WORK TO COMPLETE: In the listing below, how many lines contain the string "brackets"? Answer with the number only.

───── SUPPLIED DATA

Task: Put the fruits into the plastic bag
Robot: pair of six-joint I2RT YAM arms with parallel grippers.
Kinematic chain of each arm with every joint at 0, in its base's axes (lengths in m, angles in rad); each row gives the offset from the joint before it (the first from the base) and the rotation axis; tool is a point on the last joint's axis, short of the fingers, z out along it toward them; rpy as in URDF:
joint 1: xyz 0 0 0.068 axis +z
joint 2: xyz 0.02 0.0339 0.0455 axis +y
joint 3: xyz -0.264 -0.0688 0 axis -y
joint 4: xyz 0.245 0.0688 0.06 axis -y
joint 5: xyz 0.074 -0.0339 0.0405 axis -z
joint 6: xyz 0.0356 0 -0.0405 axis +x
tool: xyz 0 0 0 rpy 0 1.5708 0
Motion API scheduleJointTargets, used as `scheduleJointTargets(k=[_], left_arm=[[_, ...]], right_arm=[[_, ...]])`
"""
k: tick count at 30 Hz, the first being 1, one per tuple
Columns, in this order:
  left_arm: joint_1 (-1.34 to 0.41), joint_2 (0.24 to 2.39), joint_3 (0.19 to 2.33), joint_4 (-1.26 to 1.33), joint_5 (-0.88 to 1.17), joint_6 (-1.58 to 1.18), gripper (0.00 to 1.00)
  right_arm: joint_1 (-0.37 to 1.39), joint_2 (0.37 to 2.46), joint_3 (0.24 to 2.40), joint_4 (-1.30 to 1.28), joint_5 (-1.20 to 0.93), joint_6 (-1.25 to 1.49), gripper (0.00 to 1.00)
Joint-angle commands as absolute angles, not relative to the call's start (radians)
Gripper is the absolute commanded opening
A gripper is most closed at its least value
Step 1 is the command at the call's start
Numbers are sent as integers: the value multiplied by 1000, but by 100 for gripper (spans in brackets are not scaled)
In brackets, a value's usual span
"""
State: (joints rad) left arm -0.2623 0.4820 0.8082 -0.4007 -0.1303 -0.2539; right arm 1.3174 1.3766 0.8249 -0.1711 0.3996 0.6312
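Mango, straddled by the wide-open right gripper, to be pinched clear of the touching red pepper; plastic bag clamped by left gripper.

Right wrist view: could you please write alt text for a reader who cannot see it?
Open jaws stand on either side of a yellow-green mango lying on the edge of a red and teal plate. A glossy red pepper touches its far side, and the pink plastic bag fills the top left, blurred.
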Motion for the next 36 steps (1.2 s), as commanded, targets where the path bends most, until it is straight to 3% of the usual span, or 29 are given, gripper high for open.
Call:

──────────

ANSWER TO THE EXERCISE: 2